According to the National Golf Foundation, nearly 25 million people played golf in the United States in 2020. That’s roughly 8 percent of the total population of the U.S., and numbers show that the sport added over 500,000 more participants from 2019 to 2020. Though the median age of individuals who play golf is 54, statistics show that six million of the nearly twenty-five million players were between 18 and 34 years old. It doesn’t seem that the activity will be slowing down anytime soon, especially as we come out of the pandemic, which appears to have added more players to the sport. The NGF reports that around 77 percent of golfers are male, leaving female golfers to make up only a little more than 22 percent. Though this seems like a massive gap between genders, the number of female golfers is rising. NGF reports that 3 million of these people are new golfers, playing on a golf course for the first time (a record-breaking number of new players), with women numbers on the uptick. Another stat that the NFG shows is that millennials and that Generation Z are picking up the golf clubs and heading out onto the course. Statistics show that a little over three million are junior golfers, and almost six million individuals playing today are young people between the ages of eighteen and thirty-four.

 

So as more people add golf to their activity schedule, we should look at what muscle groups are used in the golf game to generate more power for their back and forward swing.

 

  •  Upper Body: The pectoralis, biceps, sternocleidomastoid, serratus anterior, rotator cuff, upper trapezius, and rhomboids.

  • Torso: The obliques, transverse abdominus, and lattissimus dorsi.
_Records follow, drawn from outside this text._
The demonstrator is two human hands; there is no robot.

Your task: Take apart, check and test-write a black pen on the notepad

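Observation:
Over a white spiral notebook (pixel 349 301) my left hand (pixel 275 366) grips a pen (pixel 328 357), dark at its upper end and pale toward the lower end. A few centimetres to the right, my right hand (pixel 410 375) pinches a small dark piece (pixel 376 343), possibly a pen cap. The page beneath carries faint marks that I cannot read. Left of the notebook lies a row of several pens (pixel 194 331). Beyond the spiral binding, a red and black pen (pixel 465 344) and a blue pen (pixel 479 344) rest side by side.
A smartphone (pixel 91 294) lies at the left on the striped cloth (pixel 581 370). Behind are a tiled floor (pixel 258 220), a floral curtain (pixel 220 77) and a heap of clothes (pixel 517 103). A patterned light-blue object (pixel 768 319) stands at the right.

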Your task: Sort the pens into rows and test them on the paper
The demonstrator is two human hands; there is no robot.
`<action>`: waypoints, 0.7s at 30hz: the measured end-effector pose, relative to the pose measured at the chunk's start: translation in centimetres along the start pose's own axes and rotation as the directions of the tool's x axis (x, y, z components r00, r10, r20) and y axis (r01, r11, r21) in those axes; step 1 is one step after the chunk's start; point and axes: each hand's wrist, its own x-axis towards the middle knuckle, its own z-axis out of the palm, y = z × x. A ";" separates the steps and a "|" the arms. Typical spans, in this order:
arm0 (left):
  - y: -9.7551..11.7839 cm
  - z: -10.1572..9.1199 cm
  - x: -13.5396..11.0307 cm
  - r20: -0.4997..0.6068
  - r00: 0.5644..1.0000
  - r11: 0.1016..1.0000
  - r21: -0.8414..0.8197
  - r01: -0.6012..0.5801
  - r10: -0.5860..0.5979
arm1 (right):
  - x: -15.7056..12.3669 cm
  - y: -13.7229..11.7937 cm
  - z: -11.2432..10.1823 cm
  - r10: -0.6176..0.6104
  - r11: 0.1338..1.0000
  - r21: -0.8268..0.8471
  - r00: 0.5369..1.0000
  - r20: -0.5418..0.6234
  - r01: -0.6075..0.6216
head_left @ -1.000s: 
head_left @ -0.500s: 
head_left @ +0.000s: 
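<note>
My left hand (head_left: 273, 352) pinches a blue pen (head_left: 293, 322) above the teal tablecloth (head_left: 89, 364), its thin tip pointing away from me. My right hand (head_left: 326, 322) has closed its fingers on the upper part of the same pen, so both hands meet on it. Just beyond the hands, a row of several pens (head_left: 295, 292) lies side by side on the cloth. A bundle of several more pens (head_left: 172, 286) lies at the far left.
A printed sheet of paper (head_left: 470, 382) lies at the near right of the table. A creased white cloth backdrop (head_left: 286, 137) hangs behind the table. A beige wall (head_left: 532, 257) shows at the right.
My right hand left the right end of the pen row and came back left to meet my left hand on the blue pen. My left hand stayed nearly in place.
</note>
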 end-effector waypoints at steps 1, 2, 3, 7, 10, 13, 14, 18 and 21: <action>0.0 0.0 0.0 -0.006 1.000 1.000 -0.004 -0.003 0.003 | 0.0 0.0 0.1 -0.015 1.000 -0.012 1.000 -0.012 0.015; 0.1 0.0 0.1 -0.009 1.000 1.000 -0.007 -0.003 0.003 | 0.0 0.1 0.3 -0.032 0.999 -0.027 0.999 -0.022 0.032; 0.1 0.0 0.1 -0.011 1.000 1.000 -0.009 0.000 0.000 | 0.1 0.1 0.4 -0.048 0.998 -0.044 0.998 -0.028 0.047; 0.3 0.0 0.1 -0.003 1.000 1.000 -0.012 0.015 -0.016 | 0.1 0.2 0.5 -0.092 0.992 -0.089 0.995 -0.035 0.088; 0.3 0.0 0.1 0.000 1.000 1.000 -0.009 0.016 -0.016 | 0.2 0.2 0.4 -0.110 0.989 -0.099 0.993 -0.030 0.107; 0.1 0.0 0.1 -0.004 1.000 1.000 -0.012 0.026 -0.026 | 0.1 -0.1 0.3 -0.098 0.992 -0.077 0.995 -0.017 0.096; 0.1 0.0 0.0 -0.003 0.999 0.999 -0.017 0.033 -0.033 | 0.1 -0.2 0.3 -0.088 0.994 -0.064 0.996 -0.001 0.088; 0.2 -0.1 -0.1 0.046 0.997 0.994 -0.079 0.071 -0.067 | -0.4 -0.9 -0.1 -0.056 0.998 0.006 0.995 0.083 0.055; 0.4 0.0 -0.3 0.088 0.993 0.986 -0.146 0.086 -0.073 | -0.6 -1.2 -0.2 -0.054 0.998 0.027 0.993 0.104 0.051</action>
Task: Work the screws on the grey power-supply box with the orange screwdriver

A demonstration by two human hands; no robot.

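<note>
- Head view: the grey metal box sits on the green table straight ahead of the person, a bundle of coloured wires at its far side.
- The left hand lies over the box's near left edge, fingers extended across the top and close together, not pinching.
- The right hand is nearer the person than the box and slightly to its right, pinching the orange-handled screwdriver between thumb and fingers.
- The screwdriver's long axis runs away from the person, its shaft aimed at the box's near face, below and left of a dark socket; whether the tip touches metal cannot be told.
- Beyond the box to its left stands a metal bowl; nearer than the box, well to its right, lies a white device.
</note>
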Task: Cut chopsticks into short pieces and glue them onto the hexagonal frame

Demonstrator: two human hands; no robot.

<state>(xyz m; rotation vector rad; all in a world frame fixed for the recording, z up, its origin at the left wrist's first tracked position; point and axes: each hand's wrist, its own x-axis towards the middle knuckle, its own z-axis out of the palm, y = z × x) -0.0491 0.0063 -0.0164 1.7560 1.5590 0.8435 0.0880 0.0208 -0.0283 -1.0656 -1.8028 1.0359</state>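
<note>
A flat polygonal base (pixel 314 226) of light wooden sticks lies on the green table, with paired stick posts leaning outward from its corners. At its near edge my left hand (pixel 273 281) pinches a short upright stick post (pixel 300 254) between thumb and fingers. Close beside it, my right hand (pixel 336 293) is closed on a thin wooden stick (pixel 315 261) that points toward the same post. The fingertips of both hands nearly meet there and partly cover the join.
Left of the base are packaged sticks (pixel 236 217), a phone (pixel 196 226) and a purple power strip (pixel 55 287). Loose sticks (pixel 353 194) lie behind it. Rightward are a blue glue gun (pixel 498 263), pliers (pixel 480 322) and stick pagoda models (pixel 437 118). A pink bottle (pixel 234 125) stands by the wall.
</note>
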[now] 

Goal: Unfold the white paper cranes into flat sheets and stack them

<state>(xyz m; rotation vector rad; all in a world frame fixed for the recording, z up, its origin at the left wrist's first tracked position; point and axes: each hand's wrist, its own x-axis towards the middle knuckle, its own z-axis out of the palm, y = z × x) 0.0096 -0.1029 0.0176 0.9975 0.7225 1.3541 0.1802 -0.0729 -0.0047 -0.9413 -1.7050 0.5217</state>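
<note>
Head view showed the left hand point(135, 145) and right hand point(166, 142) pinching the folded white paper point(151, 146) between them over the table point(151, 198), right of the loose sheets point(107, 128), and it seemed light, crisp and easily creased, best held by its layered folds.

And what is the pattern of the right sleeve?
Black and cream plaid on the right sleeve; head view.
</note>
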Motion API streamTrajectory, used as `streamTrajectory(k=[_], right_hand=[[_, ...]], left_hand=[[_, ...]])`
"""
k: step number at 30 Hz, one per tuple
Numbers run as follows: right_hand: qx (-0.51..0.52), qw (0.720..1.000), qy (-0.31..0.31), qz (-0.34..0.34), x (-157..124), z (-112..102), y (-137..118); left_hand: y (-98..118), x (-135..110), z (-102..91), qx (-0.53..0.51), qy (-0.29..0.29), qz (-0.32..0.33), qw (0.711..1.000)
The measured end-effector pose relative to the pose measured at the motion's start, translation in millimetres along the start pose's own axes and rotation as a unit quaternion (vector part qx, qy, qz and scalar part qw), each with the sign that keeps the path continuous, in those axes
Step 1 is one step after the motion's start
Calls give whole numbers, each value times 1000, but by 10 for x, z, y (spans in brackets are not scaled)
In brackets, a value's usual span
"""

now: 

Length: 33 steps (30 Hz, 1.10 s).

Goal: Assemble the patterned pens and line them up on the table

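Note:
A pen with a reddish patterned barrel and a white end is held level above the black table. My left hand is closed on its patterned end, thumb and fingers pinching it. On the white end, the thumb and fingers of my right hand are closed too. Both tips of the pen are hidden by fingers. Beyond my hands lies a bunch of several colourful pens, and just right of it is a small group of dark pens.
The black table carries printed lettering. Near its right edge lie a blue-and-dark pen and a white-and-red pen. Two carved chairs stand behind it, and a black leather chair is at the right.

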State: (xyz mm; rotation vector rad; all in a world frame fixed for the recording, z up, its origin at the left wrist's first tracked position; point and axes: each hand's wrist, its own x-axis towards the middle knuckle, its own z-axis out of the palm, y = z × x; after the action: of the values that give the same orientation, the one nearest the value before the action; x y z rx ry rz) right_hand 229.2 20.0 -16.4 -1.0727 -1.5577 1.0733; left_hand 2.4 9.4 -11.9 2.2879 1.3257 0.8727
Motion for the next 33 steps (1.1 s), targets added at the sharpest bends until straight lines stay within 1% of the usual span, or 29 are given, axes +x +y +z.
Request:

  • Lower Body: The quadriceps, hip flexors, glutes, hamstring, and calves.

When all these muscles are stable and strong, you will have a balanced golf game every time you walk onto the course.

 

I understand that every golfer wants to do all they can to improve their game to avoid frustration and injury on the golf course. To assist my clients and those looking for a leg up in their game, I’ve created a specific yoga sequence to help strengthen and stabilize the body to improve their golf game.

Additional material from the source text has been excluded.